◆ Try it ◆
Transcribe the whole listing below. Pictures do not go in the copy.

◆ Information supplied ◆
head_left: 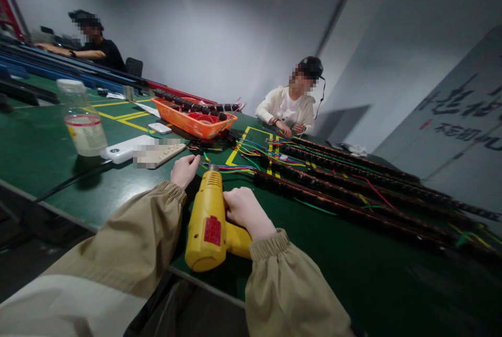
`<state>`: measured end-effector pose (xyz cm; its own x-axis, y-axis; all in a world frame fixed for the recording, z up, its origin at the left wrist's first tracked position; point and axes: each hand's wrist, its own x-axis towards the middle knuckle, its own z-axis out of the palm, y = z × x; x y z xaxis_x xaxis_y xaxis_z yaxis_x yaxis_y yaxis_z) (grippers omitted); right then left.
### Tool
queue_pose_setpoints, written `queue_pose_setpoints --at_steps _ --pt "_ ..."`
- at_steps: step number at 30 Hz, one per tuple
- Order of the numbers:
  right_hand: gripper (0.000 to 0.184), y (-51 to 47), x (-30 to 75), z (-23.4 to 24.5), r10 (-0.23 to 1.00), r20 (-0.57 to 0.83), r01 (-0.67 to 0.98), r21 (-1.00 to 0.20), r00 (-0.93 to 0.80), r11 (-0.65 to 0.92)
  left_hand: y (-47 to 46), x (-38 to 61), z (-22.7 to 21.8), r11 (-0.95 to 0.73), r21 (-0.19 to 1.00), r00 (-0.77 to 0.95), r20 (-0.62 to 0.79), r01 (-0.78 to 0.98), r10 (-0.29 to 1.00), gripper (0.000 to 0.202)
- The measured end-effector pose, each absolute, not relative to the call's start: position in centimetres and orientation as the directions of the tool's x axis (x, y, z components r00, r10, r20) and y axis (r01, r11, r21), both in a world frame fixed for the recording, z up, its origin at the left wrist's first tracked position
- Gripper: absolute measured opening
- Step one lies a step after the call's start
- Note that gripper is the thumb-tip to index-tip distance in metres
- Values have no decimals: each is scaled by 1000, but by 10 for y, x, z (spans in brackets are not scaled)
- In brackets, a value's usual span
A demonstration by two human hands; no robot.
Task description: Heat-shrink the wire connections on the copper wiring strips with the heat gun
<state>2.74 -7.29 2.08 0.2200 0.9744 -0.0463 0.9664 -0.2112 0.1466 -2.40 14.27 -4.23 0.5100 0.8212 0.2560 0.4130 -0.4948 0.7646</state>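
Observation:
My right hand point(246, 211) is wrapped round the handle of a yellow power tool point(207, 219) with a red label, its nose pointing away from me over the green table. My left hand point(184, 169) is closed in a pinch just left of the tool's tip, fingers pressed on something small that I cannot make out, next to a bundle of coloured wires point(235, 168). Both sleeves are tan.
Long dark strips with coloured wires point(353, 190) run across the table to the right. An orange basket point(192, 122) of dark parts stands behind, with a plastic bottle point(81, 122), a white power bank point(125, 149) and a phone. Two other people sit at the table's far side.

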Motion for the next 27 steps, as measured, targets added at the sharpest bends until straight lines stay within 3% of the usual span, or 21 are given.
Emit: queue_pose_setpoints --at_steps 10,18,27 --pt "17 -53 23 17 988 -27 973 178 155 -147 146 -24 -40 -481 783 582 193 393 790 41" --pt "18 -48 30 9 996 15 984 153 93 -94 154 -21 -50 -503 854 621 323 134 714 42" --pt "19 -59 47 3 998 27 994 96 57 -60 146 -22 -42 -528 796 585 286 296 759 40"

◆ Your solution ◆
head_left: 
`<state>`: measured end-effector pose (xyz cm; its own x-axis, y-axis; all in a world frame fixed for the recording, z up, its origin at the left wrist's first tracked position; point and axes: each hand's wrist, its own x-axis towards the middle knuckle, its own z-axis out of the palm, y = z × x; x y z xaxis_x xaxis_y xaxis_z yaxis_x yaxis_y yaxis_z) (grippers omitted); right then left.
### Tool
queue_pose_setpoints, written `queue_pose_setpoints --at_steps _ --pt "_ ..."`
- at_steps: step number at 30 Hz, one per tuple
- Order of the numbers:
  right_hand: gripper (0.000 to 0.184), y (-51 to 47), x (-30 to 75), z (-23.4 to 24.5), r10 (-0.23 to 1.00), r20 (-0.57 to 0.83), r01 (-0.67 to 0.98), r21 (-1.00 to 0.20), r00 (-0.93 to 0.80), r11 (-0.65 to 0.92)
  left_hand: y (-47 to 46), x (-38 to 61), z (-22.7 to 21.8), r11 (-0.95 to 0.73), r21 (-0.19 to 1.00), r00 (-0.77 to 0.95), r20 (-0.62 to 0.79), r01 (-0.78 to 0.98), r10 (-0.29 to 1.00), gripper (0.000 to 0.202)
- The measured end-effector pose, each absolute, not relative to the call's start: position in centimetres and orientation as the directions of the tool's x axis (x, y, z components r00, r10, r20) and y axis (r01, r11, r21), both in a world frame fixed for the recording, z up, its origin at the left wrist's first tracked position
- Gripper: absolute measured opening
- Step one lies a step after the call's start
- Note that gripper is the thumb-tip to index-tip distance in metres
- Values have no decimals: each is scaled by 1000, but by 10 for y, x, z (spans in brackets are not scaled)
- In brackets, a value's usual span
A demonstration by two human hands; no robot.
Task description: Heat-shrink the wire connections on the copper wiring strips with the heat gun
<state>2.74 -7.29 2.08 0.2200 0.9744 -0.0463 0.9664 -0.2112 0.1466 -2.40 14.27 -4.23 0.5100 0.8212 0.2560 0.4130 -0.4948 0.7646</state>
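Observation:
My right hand point(246, 211) is wrapped round the handle of a yellow power tool point(207, 219) with a red label, its nose pointing away from me over the green table. My left hand point(184, 169) is closed in a pinch just left of the tool's tip, fingers pressed on something small that I cannot make out, next to a bundle of coloured wires point(235, 168). Both sleeves are tan.
Long dark strips with coloured wires point(353, 190) run across the table to the right. An orange basket point(192, 122) of dark parts stands behind, with a plastic bottle point(81, 122), a white power bank point(125, 149) and a phone. Two other people sit at the table's far side.
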
Motion for the next 27 steps, as measured, targets added at the sharpest bends until straight lines stay within 3% of the usual span, or 21 are given.
Emit: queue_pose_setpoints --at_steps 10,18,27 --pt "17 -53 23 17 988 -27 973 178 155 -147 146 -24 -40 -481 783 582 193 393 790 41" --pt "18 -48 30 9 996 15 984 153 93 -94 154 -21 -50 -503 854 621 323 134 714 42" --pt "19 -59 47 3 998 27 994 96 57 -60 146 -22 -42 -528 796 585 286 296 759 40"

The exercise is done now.